4.3.1. Naar het oordeel van het hof heeft [Y.] geen belang bij (de behandeling van) zijn grieven. Als al moet worden aangenomen dat een van de grieven, of allebei gegrond zijn, dan brengt de devolutieve werking van het hoger beroep mee dat het hof de overige stellingen en weren, met name die welke in eerste aanleg zijn gevoerd, in de verdere beoordeling dient te betrekken. Tot die stellingen behoort het beroep op huurachterstand (punt 2 inleidende dagvaarding en conclusie na enquête van 24 november 2004 pagina 2, tweede alinea. De huurachterstand van 8 maanden, zoals blijkt uit het eindvonnis 28 september 2005, levert een toereikende grondslag op voor toewijzing van de vordering tot ontbinding van de huurovereenkomst, op grond van artikel 6:265 BW, met haar gevolgen.
4.3.2. [X.] heeft in eerste aanleg verweer gevoerd. In de conclusie na enquête van 19 januari 2005 (pagina 2 onderaan) dat de huur door de kredietbank Limburg wordt gereserveerd en de betreffende bedragen worden betaald zodra [Y.] meewerkt bij het rondmaken van de huursubsidie. Dit verweer – wat daar ook van moge zijn – is kennelijk niet gehonoreerd in het eindvonnis van 28 september 2005. Daar dit vonnis kracht van gewijsde heeft gekregen, moet van deze afwijzing thans rechtens vanuit worden gegaan.

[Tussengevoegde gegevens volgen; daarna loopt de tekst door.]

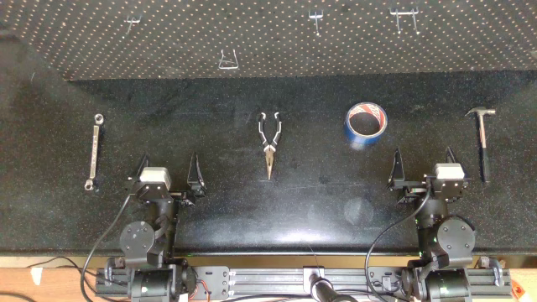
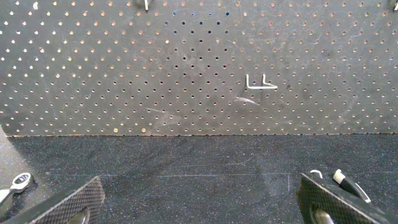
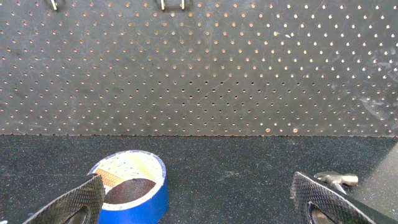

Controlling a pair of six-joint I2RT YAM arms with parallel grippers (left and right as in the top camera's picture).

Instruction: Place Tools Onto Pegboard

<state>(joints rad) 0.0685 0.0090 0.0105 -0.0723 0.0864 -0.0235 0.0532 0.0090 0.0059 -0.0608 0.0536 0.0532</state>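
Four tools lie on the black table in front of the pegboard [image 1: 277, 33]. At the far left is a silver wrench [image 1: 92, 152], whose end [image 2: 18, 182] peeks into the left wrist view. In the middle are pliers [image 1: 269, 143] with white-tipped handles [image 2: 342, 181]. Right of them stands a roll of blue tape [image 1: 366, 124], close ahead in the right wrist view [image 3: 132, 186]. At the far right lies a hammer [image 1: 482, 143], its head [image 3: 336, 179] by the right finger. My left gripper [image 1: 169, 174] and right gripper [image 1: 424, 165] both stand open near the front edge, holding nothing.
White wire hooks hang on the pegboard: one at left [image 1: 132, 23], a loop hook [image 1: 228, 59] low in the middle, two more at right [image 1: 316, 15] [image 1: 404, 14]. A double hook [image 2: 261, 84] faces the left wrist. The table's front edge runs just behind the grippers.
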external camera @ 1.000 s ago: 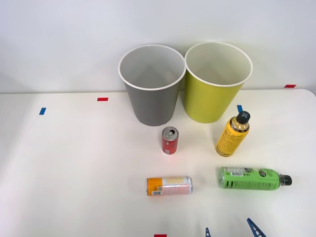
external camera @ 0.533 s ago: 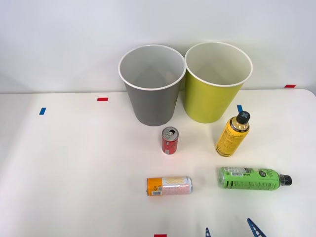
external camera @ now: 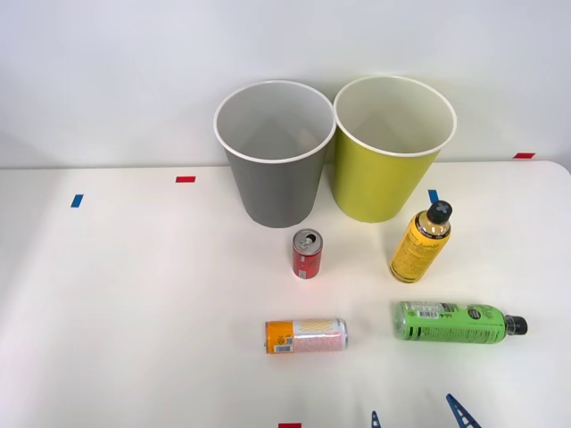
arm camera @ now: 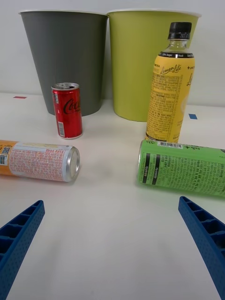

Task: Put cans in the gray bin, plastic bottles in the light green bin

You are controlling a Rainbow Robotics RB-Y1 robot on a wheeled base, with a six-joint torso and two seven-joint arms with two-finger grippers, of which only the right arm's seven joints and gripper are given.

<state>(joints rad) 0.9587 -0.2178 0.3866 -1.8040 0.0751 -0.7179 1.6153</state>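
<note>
A plain white surface [external camera: 134, 312] runs back to a bare pale wall [external camera: 107, 71], evenly lit, with small red tape marks [external camera: 186, 179] and blue tape marks [external camera: 77, 201] stuck along its far and near edges.

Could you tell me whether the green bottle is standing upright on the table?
No, the green bottle lies on its side on the table, black cap pointing right.

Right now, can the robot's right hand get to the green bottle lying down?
Probably yes. The right hand is open and low, the green bottle lies on its side just ahead, and bare table lies between them. The yellow bottle stands behind it.
</note>
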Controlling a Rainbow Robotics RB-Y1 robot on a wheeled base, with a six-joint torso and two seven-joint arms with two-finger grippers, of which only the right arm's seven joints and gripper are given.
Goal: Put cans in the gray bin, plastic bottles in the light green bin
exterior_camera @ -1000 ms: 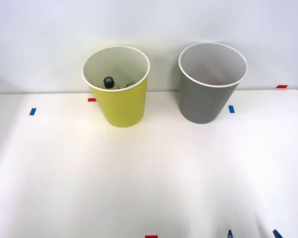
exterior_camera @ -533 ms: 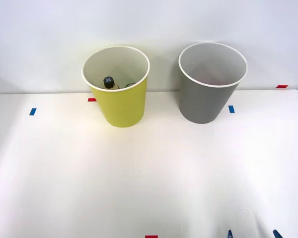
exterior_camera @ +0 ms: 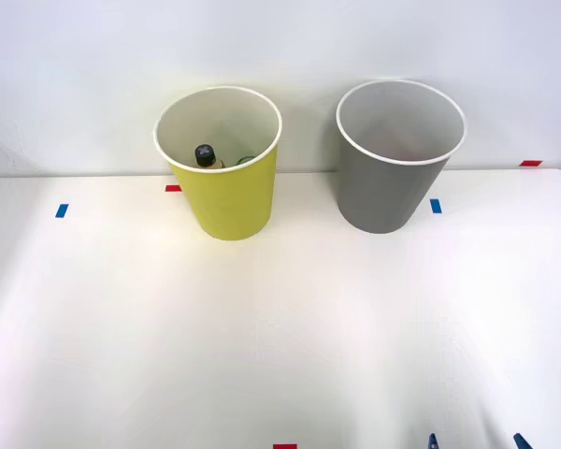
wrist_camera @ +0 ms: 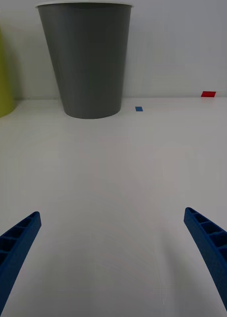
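Resting unchanged, hand (wrist_camera: pixel 113 247) spread, bottle (exterior_camera: pixel 205 155) binned

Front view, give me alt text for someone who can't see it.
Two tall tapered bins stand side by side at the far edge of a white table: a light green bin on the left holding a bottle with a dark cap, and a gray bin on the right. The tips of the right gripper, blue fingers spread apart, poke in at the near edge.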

4.3.3. De conclusie is dan dat het vonnis, waarvan beroep, voor wat betreft de ontbinding van de huurovereenkomst, de ontruiming, de machtiging en de uitvoerbaar verklaring bij voorraad bekrachtigd moet worden. [X.] zal als in de hoger beroep in het ongelijk gestelde partij, in de kosten worden veroordeeld.
5. De uitspraak
Het hof:
bekrachtigt het vonnis waarvan beroep;
veroordeelt [X.] in de kosten van het hoger beroep, aan de zijde van [Y.] gevallen, tot op heden begroot op € 244,-- en op € 894,-- voor salaris procureur.
Dit arrest is gewezen door mrs. Van Etten, Den Hartog Jager en Van den Bergh en uitgesproken door de rolraadsheer ter openbare terechtzitting van dit hof op 29 augustus 2006.